CC22 is a widespread clonal group and six distinguishable strains based on SCCmec IV subtypes and virulence factors have been reported from this region.3 In this study, three of the previously reported CC22-MRS-IV strains were identified as well as a novel variant of CC22-MRSA-V characterized by carriage of the SCCmec V/VT+fus and pvl.

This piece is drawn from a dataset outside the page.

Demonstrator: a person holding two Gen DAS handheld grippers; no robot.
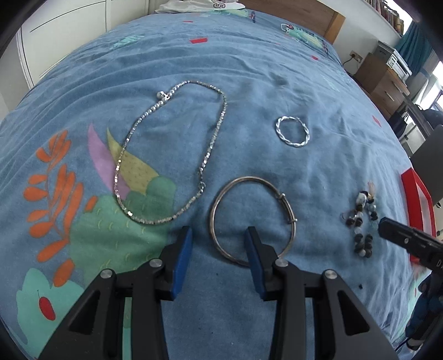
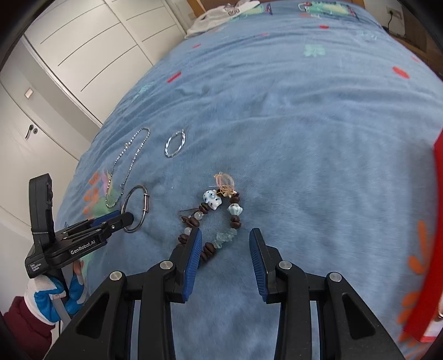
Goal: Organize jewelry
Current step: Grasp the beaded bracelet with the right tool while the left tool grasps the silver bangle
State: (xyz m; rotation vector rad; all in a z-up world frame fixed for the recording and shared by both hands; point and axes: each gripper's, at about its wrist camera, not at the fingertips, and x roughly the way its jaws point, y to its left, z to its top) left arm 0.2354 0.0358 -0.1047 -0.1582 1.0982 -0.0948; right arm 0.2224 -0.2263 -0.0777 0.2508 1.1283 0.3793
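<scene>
Four pieces of jewelry lie on a blue bedspread. A plain silver bangle (image 1: 218,210) lies just ahead of my open left gripper (image 1: 220,235); its near left rim sits between the jaws, the right finger inside the ring. The bangle also shows in the right wrist view (image 2: 146,200). A silver chain necklace (image 1: 169,155) lies to its left, a twisted silver ring bangle (image 1: 292,131) farther back. A beaded bracelet (image 2: 213,218) of brown, clear and ceramic beads lies ahead of my open right gripper (image 2: 224,238), its near part between the jaws.
A red box (image 2: 432,249) stands at the bed's right edge, also in the left wrist view (image 1: 418,199). The bedspread (image 1: 249,69) stretches far back. White wardrobe doors (image 2: 91,49) stand left, wooden drawers (image 1: 384,83) right. White clothing (image 2: 221,13) lies at the far end.
</scene>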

Previously reported CC22-MRSA-[V+fus] from Saxony, Germany, were negative for pvl gene.6 In Saudi Arabia, a single isolate of CC22-MRSA-V which did not carry the pvl gene was reported as a nasal colonizer.21 The finding of this novel CC22-MRSA variant suggests the expanding repertoire of CC22 strains in this region.

S. argenteus is a newly identified staphylococcus species previously misidentified as S. aureus.22 The isolates identified in this study were phenotypically classified as S. aureus but found to be CC2250 S. argenteus on genotyping. This represents the second report of S. argenteus CC2250-MRSA-IV, WA MRSA-114 in Saudi Arabia having been previously identified from clinical infection in this health care facility.8 Indeed, S. argenteus has been shown to be of clinical relevance and isolates belonging to CC75, CC1233, CC2198, CC2250 and CC2854 have been described.22,23

Conclusion

Our findings demonstrate the emergence of novel variants of MRSA strains belonging to CC5, CC22, CC152 and CC361 as well as the first identification of other MRSA strains in Saudi Arabia. These findings are significant and indicative of an expanding repertoire of MRSA strains in our setting. This continued evolution of the MRSA genome arising from acquisition of resistance and virulence genes poses significant challenges for treatment and infection control. The role of fusidic acid misuse in driving this evolution underscores the need for increased monitoring of antibiotic use.